Unser Kellner - ja, es war in dieser Preisklasse wohl üblich, dass jeder Tisch
seinen eigenen Butler hatte - lauerte müßig hinter einer der filigranen
Stellwände, die die einzelnen Tische voneinander abtrennten und die Illusion
von Intimität aufrechterhielten, und beobachtete unablässig, ob wir ihm ein
Zeichen geben würden, dass er endlich unsere Bestellung aufnehmen konnte.

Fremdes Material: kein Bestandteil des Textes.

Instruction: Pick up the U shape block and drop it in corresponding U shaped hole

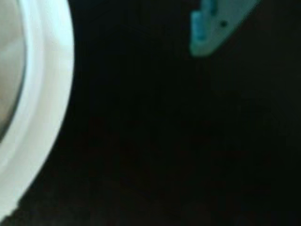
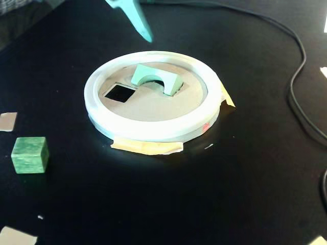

Die
obligatorischen Brötchen, die es in guten Restaurants zur Einstimmung gab,
reichte er uns einzeln mit einer Silberzange, sodass man sich absolut gefräßig
vorkam, wenn er in hochmütigem Ton fragte, ob man noch ein zweites Brötchen
wollte.
    Um dem armen,
unterbeschäftigten Menschen ein Erfolgserlebnis zu vermitteln, nickte ich. Ich würde
das Gericht mit Roastbeef (für dieses Wort gab es wohl im Französischen keinen
passenden Ausdruck) nehmen. Da konnte ich nichts falsch machen. Und als
Vorspeise einen Salat.
    Clemens
Brauer erklärte mir mit heiligem Ernst, dass der Mango-Spinat-Salat mit
Orangendressing  als Vorspeise hier göttlich und sehr zu empfehlen sei. Spinat!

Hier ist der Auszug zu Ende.